Still, I’m very happy with this sweater — I’d highly recommend the pattern and Rose Lane yarn!
You can check out my notes on my Ravelry project page, but here’s a quick recap!
Pattern: Rocquaine, by Christina Danaee, from Pom Pom Quarterly, Issue 18.
Yarn: Rose Lane Farm DK Rambouillet (for information on yarn and availability, you can email firstname.lastname@example.org)
Needles: US size 6
Modifcations: Added ~1.5 inches to body length; picked up two extra stitches on sleeves.
Project Duration: Knit between Sept 4, 2016-Jan 6, 2017, with several long pauses.

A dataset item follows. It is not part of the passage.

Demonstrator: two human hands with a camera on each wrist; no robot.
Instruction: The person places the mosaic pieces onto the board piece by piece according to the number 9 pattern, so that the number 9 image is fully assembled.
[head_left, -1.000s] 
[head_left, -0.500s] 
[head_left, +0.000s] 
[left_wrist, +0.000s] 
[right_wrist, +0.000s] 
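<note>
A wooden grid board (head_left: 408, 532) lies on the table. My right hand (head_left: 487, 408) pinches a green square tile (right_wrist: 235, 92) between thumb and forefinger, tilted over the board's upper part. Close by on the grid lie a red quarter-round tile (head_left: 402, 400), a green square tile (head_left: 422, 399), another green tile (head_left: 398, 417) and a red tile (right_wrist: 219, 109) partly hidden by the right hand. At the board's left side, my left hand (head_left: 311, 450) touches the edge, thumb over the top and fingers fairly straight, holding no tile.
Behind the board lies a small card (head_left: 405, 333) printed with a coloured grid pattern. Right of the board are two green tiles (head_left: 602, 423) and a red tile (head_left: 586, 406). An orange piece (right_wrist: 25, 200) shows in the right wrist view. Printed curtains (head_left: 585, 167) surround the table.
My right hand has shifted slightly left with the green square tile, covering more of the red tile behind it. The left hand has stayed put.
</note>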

With Mr. N back in California, taking pictures of this sweater was a bit of a challenge. After coming up with a makeshift tripod (bar stool with my blocking tub turned upside down – high tech!), I did some experimenting with the remote shutter app that I have for my camera on my iPhone. And guys, I found out that you can do remote shutter on a timer (meaning I don’t have to awkwardly hold my phone in my hands to take pictures!) and that it can take multiple shots at a time (duh, say all you readers that are more camera savvy than me!) But I was really having a hard time getting some pictures that didn’t look horribly awkward — even with no one around, I always feel weirdly self conscious trying to get knit pics. So I tried something new: I set the timer on my shutter and set it to take multiple shots and tried to loosen up and dance around — which really helped! Most of those pictures ended up blurry (although you can spot a few above!) but I thought I’d share a few of the “outtakes” — it was a great way to get out of the hyper critical mode that the double whammy of 1) having photos taken of yourself and 2) photographing something you made can bring out! I highly recommend it!
And on that note, I think it’s time for me to step away from the computer and get back to knitting! Have a lovely rest of the weekend!